- _What you are asked to do_: Only lines holding "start" are wanted; copy each of them from the records below.

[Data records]

::::

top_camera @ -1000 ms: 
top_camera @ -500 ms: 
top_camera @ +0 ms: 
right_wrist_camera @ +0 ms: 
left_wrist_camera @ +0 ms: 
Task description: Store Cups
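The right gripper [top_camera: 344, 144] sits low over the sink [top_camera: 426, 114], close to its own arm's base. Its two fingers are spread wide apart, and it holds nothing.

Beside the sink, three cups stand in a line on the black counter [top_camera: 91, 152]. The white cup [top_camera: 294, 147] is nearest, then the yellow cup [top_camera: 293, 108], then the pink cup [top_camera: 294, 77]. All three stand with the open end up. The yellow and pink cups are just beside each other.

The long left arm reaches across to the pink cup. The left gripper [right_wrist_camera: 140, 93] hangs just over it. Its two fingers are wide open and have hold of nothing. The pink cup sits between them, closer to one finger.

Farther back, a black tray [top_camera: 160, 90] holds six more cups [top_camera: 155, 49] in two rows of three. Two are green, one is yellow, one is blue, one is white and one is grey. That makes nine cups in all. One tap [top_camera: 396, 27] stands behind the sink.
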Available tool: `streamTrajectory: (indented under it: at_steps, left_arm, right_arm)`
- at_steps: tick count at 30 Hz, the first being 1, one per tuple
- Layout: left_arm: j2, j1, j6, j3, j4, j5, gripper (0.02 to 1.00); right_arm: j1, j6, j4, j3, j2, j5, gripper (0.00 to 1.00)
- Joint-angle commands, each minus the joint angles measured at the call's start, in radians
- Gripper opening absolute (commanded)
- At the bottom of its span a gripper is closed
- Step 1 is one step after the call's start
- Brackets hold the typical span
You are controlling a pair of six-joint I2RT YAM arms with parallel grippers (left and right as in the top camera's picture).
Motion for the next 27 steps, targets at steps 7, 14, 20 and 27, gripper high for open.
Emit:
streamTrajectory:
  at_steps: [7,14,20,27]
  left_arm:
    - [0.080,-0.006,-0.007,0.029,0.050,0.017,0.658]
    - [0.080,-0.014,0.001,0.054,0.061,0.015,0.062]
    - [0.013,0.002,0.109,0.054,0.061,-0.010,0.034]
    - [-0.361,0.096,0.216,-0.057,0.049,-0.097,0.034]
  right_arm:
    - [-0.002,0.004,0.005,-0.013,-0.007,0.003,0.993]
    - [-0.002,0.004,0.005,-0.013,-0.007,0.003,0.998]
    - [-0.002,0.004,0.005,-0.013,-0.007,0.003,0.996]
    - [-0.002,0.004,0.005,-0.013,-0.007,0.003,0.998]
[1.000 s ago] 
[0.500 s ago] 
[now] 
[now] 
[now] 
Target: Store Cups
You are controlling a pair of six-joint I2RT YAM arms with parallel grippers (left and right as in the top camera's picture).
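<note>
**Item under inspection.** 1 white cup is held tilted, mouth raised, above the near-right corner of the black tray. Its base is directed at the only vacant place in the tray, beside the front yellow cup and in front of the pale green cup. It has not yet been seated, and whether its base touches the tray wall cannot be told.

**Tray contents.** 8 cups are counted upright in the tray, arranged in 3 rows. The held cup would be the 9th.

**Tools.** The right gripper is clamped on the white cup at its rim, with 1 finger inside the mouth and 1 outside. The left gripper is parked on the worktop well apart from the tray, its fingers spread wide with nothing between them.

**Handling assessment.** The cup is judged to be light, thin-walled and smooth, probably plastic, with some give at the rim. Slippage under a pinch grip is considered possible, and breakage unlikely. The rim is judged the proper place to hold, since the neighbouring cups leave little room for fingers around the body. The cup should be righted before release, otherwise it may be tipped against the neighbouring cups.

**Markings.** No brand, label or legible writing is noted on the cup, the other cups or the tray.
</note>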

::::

- _Problem solution_:
- Joint-angle commands, each minus the joint angles measured at the call's start, in radians
- Step 1 is one step after the call's start

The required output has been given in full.